AVAILABLE DATA

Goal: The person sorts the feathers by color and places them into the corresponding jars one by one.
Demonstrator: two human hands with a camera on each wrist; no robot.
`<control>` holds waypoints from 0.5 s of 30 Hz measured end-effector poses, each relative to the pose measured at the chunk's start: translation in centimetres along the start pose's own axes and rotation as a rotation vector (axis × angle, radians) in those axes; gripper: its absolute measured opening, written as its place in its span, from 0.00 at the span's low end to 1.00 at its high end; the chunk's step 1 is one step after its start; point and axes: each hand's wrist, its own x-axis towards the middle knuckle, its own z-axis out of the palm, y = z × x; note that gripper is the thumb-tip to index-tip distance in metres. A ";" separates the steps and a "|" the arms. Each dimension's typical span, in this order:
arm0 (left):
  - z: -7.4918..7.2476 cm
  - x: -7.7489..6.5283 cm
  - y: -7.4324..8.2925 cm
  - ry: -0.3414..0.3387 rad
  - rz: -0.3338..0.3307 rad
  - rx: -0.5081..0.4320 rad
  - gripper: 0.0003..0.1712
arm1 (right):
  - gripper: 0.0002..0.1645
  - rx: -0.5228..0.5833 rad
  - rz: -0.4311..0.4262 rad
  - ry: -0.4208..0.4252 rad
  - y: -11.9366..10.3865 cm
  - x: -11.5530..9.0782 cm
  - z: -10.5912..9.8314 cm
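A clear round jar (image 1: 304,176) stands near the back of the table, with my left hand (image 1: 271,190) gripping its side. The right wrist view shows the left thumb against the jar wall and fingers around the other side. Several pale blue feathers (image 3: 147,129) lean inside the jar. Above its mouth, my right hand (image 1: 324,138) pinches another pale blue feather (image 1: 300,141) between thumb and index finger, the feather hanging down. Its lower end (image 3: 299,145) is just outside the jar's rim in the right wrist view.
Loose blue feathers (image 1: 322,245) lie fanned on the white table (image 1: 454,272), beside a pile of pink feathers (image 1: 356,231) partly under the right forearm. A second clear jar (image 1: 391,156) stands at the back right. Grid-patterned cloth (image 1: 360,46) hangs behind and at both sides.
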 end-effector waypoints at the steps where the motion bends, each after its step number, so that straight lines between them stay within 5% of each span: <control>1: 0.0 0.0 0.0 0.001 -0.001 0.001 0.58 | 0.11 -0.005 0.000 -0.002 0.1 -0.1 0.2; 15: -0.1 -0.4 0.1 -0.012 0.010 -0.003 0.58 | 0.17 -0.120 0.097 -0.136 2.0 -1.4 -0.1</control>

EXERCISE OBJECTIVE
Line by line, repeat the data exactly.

EXERCISE ANSWER
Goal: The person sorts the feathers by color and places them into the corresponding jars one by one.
Demonstrator: two human hands with a camera on each wrist; no robot.
`<control>` holds waypoints from 0.5 s of 30 Hz measured end-effector poses, each relative to the pose measured at the chunk's start: translation in centimetres along the start pose's own axes and rotation as a rotation vector (axis × angle, radians) in those axes; gripper: its absolute measured opening, written as its place in its span, from 0.00 at the span's low end to 1.00 at its high end; the chunk's step 1 is one step after its start; point and axes: each hand's wrist, its own x-axis towards the middle knuckle, its own z-axis out of the palm, y = z × x; note that gripper is the thumb-tip to index-tip distance in metres. A ";" separates the steps and a "|" the arms. Each dimension's typical span, in this order:
arm0 (left):
  - z: -7.4918..7.2476 cm
  - x: -7.7489..6.5283 cm
  - y: -7.4324..8.2925 cm
  - ry: -0.3414..0.3387 rad
  - rz: -0.3338..0.3307 rad
  - rx: -0.5081..0.4320 rad
  - gripper: 0.0003..0.1712
arm1 (right):
  - gripper: 0.0002..0.1645
  - rx: -0.5228..0.5833 rad
  - rz: -0.4311..0.4262 rad
  - ry: -0.4208..0.4252 rad
  - y: -11.9366..10.3865 cm
  - x: -11.5530..9.0782 cm
  - z: -10.5912..9.8314 cm
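A clear round jar (image 1: 304,176) stands near the back of the table, with my left hand (image 1: 271,190) gripping its side. The right wrist view shows the left thumb against the jar wall and fingers around the other side. Several pale blue feathers (image 3: 147,129) lean inside the jar. Above its mouth, my right hand (image 1: 324,138) pinches another pale blue feather (image 1: 300,141) between thumb and index finger, the feather hanging down. Its lower end (image 3: 299,145) is just outside the jar's rim in the right wrist view.
Loose blue feathers (image 1: 322,245) lie fanned on the white table (image 1: 454,272), beside a pile of pink feathers (image 1: 356,231) partly under the right forearm. A second clear jar (image 1: 391,156) stands at the back right. Grid-patterned cloth (image 1: 360,46) hangs behind and at both sides.
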 end-effector waypoints at the steps where the motion bends, each after its step number, so that straight lines between them stay within 5% of each span: <control>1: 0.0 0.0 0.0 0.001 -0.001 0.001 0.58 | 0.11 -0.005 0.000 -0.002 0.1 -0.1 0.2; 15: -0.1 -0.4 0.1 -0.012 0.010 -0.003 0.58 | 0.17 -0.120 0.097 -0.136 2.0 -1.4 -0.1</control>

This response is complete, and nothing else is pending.